We also know from other countries that death from covid-19 inflation can occur at an eye-popping rate. In Italy, for example, a closer look at the apparent from covid-19 deaths revealed that almost nine out of ten (88%) of the apparent from covid-19 deaths were in fact with covid-19 deaths. That is not to say that an all but ten fold from covid-19 death inflation has also happened here — Italy has a more ‘generous‘ reporting system — but it is a reminder that rapid early data reporting can be misleading, sometimes wildly so.
Politicians and their paid experts – and here again we should not forget he who pays the piper – are curious beasts at the best of times. Faced with what appears to be a national emergency, the voltage spike of urgency can easily blow the circuits of their collective mind. On the one hand, they may want to err, if err they must, on the side of playing down the counts of covid-19 labelled coffins – the ‘don’t panic, it’ll be over soon‘ option; on the other, it may suit them to err, if err they must, towards inflating the counts, the better to wind up for a ‘something must be done‘ scenario.

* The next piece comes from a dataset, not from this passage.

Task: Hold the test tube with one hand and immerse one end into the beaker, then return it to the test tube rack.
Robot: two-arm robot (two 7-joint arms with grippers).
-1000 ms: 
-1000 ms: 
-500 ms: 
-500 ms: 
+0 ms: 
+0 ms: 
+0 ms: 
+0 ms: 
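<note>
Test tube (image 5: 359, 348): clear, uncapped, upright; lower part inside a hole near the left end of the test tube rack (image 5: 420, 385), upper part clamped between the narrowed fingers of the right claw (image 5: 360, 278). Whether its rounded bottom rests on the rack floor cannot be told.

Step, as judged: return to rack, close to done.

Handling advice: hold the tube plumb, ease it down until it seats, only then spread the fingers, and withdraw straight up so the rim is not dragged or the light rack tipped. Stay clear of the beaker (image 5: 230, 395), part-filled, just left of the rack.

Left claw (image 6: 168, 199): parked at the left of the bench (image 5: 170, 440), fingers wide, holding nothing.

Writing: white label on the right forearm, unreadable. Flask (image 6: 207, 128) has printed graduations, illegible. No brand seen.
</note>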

We urgently need further and better particulars from the DHSC on the true cause of death for the implied covid-19 deaths, to get a better and truer understanding of covid-19 mortality, and so what our response should be. Until that reckoning comes, Dr No leaves it to his readers to form their own best estimate of any inflationary or deflationary pressures that may or may not be at work on the DHSC’s daily coffin counts.

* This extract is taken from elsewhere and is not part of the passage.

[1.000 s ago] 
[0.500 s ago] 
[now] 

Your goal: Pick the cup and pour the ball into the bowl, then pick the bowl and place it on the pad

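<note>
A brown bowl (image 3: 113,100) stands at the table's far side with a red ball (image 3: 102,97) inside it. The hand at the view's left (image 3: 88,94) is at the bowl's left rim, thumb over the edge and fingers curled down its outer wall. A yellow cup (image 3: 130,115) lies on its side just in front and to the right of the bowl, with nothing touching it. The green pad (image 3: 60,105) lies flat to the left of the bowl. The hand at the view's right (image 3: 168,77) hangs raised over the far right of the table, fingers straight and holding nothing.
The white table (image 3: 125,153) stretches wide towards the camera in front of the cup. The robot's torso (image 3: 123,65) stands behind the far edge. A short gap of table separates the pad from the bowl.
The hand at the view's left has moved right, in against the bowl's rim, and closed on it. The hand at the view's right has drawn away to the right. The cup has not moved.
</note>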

Footnote: Dr No is aware of the ONS weekly death figures released yesterday, but notes that these are always historical (and perhaps even beneficially so, in that they provide more data and context, unlike the DHSC daily tweets) because of the time taken to register deaths, and further notes that in due course they will throw light on whether covid-19 was on the death certificate (“From 31 March 2020 these figures also show the number of deaths involving [which is not the same as caused by] coronavirus (COVID-19), based on any mention of COVID-19 on the death certificate” [insert and emphasis added]) but even that will still not distinguish deaths from covid-19 and deaths aggravated (to a greater or lesser extent) by covid-19, nor guard against Berkshire coroner type errors.